Internally strings are encoded as UTF-8. This provides easy interoperability with many C libraries, but means that string-ref and string-set! are O(n), so they should be avoided in performance-sensitive code (unless you compile Chibi with SEXP_USE_STRING_INDEX_TABLE).

In general you should use high-level APIs such as string-map to ensure fast string iteration. String ports also provide a simple and portable way to efficiently iterate and construct strings, by looping over an input string or accumulating characters in an output string.

The in-string and in-string-reverse iterators in the (chibi loop) module will also iterate over strings efficiently while hiding the low-level details.

In the event that you do need a low-level interface, such as when writing your own iterator protocol, you should use string cursors. (srfi 130) provides a portable API for this, or you can use (chibi string) which builds on the following core procedures:

Embedding in C

Quick Start

To use Chibi-Scheme in a program you need to link against the "libchibi-scheme" library and include the "eval.h" header file:

#include <chibi/eval.h>

All definitions begin with a "sexp_" prefix, or "SEXP_" for constants (deliberately chosen not to conflict with other Scheme implementations which typically use "scm_").
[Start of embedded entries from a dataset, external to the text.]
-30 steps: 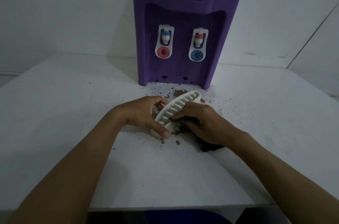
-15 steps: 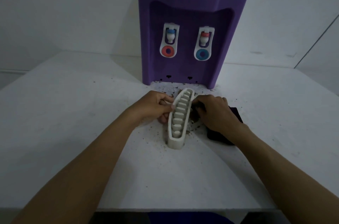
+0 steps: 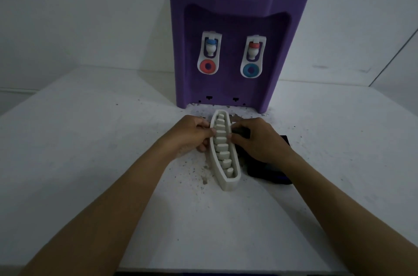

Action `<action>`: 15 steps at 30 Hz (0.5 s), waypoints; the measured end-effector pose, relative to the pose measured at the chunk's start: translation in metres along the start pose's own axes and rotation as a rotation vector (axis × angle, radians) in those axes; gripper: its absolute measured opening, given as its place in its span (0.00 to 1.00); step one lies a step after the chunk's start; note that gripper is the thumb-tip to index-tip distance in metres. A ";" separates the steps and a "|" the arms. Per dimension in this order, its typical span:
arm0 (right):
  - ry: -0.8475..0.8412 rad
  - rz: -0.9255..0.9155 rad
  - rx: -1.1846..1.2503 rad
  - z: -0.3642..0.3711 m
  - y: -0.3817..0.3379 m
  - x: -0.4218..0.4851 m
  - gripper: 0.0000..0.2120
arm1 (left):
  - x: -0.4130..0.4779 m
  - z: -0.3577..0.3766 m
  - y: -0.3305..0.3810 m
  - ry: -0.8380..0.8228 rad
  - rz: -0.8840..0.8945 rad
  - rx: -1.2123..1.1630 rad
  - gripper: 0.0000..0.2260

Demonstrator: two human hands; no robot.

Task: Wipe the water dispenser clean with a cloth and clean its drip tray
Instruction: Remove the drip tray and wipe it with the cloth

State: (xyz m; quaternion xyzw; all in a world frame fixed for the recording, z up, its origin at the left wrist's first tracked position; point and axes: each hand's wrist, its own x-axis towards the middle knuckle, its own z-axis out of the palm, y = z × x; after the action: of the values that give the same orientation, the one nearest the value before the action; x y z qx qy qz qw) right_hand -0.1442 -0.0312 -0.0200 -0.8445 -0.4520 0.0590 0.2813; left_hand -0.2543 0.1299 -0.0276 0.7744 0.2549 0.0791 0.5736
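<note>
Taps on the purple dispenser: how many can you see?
2. The left tap, blue-capped, sits above a red ring; the right tap, red-capped, sits above a blue ring. Both are in the water dispenser front recess.

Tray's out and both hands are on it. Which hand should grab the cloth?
Probably the right hand: the dark cloth lies directly under it, right of the drip tray. The left hand can steady it.
</note>
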 end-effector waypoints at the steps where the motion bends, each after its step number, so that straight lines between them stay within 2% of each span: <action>1: 0.014 -0.005 0.019 0.001 0.001 0.001 0.11 | 0.000 0.001 0.000 0.020 0.015 -0.002 0.12; 7: 0.132 -0.088 0.172 -0.001 -0.005 -0.001 0.11 | -0.001 -0.004 0.008 0.048 0.023 -0.184 0.13; 11: 0.125 -0.157 0.262 -0.003 -0.009 -0.002 0.12 | -0.007 -0.011 0.011 -0.061 -0.012 -0.488 0.14; 15: 0.177 -0.148 0.350 -0.005 -0.002 -0.002 0.12 | -0.010 -0.017 0.008 -0.158 0.013 -0.563 0.13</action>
State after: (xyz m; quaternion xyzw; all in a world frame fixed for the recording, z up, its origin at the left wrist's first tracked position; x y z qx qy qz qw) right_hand -0.1453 -0.0342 -0.0148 -0.7491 -0.4690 0.0415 0.4660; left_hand -0.2674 0.1382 -0.0126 0.5901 0.1724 0.0899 0.7836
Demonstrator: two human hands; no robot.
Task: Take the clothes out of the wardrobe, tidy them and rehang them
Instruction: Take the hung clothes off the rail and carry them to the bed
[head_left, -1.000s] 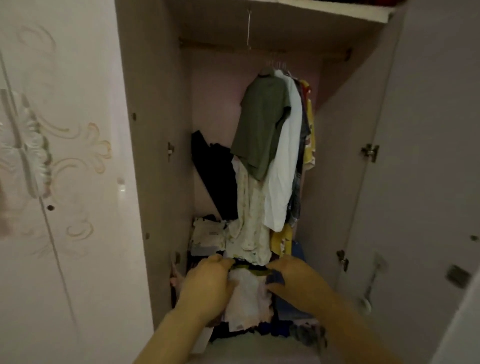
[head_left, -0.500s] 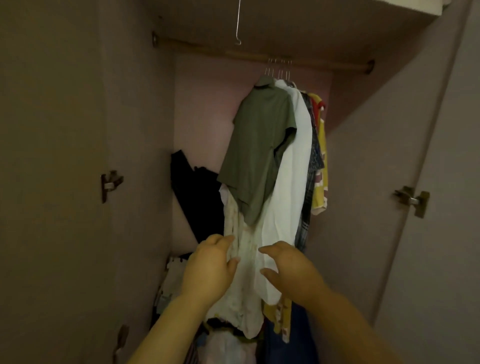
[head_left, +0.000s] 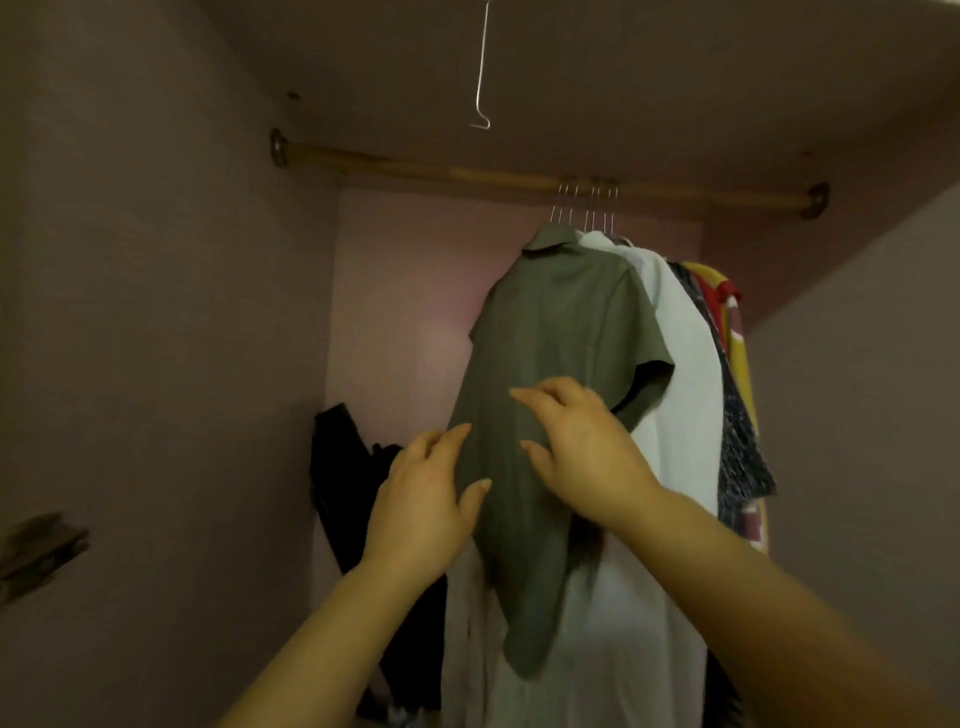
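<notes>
Where the wardrobe's L wall carries a hinge (head_left: 41, 545), a black garment (head_left: 343, 467) droops in the back corner. L hand (head_left: 426, 499): grip loose, fingers nearly straight, touching the L edge of the green shirt (head_left: 561, 332), holding nothing. Overhead: bare wire hook (head_left: 480, 78); wooden rail (head_left: 415, 167) w/ hanger hooks (head_left: 584, 208). The green shirt hangs foremost on the rail, covering much of the clothes behind. R hand (head_left: 582, 447): grip open, fingers spread on the shirt front. Further R, packed close: white shirt (head_left: 685, 364), dark patterned garment (head_left: 737, 426), yellow-red garment (head_left: 727, 296).
</notes>
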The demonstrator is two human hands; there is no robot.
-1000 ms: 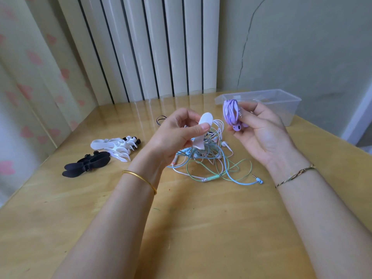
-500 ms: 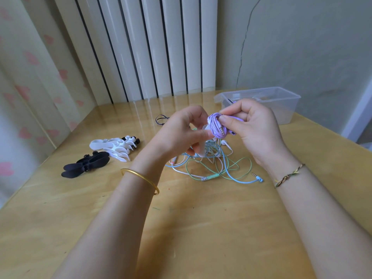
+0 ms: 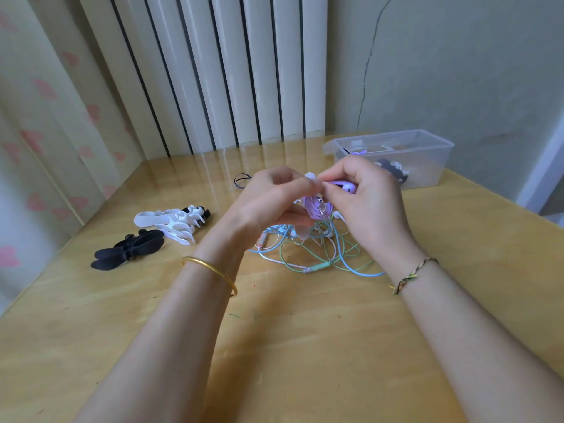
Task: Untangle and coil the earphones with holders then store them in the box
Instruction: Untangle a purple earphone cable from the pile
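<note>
The purple earphones [image 3: 319, 209] are wound into a small oval coil and held in the air between both hands, above the middle of the table [image 3: 305, 346] and over the tangle of earphones [image 3: 305, 254] that lies there. The coil's flat face is turned towards the camera, tipped a little to the left. One purple earbud [image 3: 346, 186] sticks out at its top and points towards the far right corner.

The left hand [image 3: 274, 203] grips a white holder [image 3: 305, 235] with its fingers curled round it. The holder's long axis is close to upright: its rounded top tip shows between the fingertips and its lower end points down at the tangle. The coil sits against the holder's middle. The right hand [image 3: 366, 203] pinches the purple earphones at the top of the coil, thumb and forefinger closed on the cord beside the earbud, the other fingers curled behind.

The tangle is a loose heap of green, blue and white cords, spreading towards the near right. The clear box [image 3: 427, 166] stands at the far right corner, long side along the far edge, lid off, with a few wrapped sets inside. Near the left edge lie spare white holders [image 3: 171, 221] in a pile and, just nearer, black holders [image 3: 128, 253], their long axes running roughly left to right. A dark cord loop [image 3: 241, 180] lies beyond the left hand towards the far edge. A gold bangle [image 3: 210, 273] is on the left wrist, a braided bracelet [image 3: 412, 274] on the right.
</note>
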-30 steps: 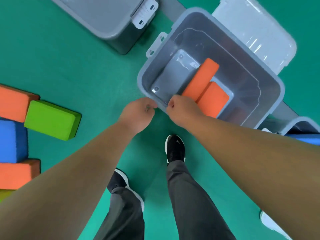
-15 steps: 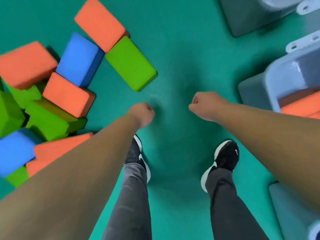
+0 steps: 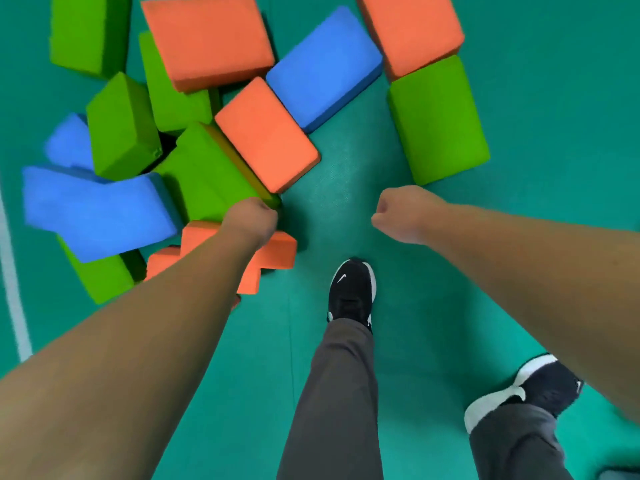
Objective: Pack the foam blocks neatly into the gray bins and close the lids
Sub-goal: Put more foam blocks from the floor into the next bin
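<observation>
Left hand (image 3: 251, 220) fisted, empty, over foam blocks (image 3: 266, 133); right hand (image 3: 405, 213) fisted over floor (image 3: 346, 168); gray corner (image 3: 623, 475) maybe bin.

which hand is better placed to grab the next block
Left, likely: the left hand is over the near edge of the pile; the right hand is over bare floor.

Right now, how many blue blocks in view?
3 blue blocks: top centre; far left; above that, half hidden by a green block. More may be buried.
</observation>
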`<action>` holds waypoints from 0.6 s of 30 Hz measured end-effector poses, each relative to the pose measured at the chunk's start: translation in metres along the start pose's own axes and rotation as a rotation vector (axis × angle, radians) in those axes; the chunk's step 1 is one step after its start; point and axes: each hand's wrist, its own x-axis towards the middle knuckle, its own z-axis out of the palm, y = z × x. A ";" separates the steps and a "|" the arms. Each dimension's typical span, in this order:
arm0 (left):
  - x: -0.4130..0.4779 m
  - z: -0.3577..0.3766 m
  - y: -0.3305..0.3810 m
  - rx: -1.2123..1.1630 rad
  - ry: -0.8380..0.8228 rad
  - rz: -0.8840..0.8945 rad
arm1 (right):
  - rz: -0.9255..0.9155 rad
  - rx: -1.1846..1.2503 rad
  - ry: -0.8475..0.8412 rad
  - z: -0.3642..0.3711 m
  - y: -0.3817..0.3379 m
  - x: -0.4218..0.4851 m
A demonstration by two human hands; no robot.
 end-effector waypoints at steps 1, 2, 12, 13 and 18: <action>0.007 -0.006 -0.011 -0.023 0.080 -0.031 | -0.008 -0.016 0.004 -0.002 -0.014 0.008; 0.009 -0.013 -0.020 -0.061 0.142 -0.076 | -0.008 -0.027 0.010 -0.003 -0.029 0.017; 0.045 -0.035 -0.098 0.128 0.215 -0.107 | -0.191 -0.259 -0.059 0.014 -0.151 0.068; 0.044 -0.038 -0.107 0.143 0.210 -0.150 | -0.213 -0.263 -0.073 0.023 -0.161 0.069; 0.035 -0.025 -0.159 0.063 0.056 -0.249 | -0.311 -0.301 -0.145 0.074 -0.193 0.073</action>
In addition to the prototypes and utility macros, this includes the following type definitions:

A simple program might look like:

void dostuff(sexp ctx) {
  /* declare and preserve local variables *
  sexp_gc_var2(obj1, obj2);
  sexp_gc_preserve2(ctx, obj1, obj2);

  /* load a file containing Scheme code *
  obj1 = sexp_c_string(ctx, "/path/to/source/file.scm", -1);
  sexp_load(ctx, obj1, NULL);

  /* eval a C string as Scheme code *
  sexp_eval_string(ctx, "(some scheme expression)", -1, NULL);

  /* construct a Scheme expression to eval *
  obj1 = sexp_intern(ctx, "my-procedure", -1);
  obj2 = sexp_cons(ctx, obj1, SEXP_NULL);
  sexp_eval(ctx, obj2, NULL);

  /* release the local variables *
  sexp_gc_release2(ctx);
}

int main(int argc, char** argv) {
  sexp ctx;
  sexp_scheme_init();
  ctx = sexp_make_eval_context(NULL, NULL, NULL, 0, 0);
  sexp_load_standard_env(ctx, NULL, SEXP_SEVEN);
  sexp_load_standard_ports(ctx, NULL, stdin, stdout, stderr, 1);
  dostuff(ctx);
  sexp_destroy_context(ctx);
}

Looking at main, sexp_make_eval_context and sexp_destroy_context create and destroy a "context", which manages the heap and VM state. The meaning of the arguments is explained in detail below, but these values will give reasonable defaults, in this case constructing an environment with the core syntactic forms, opcodes, and standard C primitives.

This is still a fairly bare environment, so we call sexp_load_standard_env to find and load the default initialization file.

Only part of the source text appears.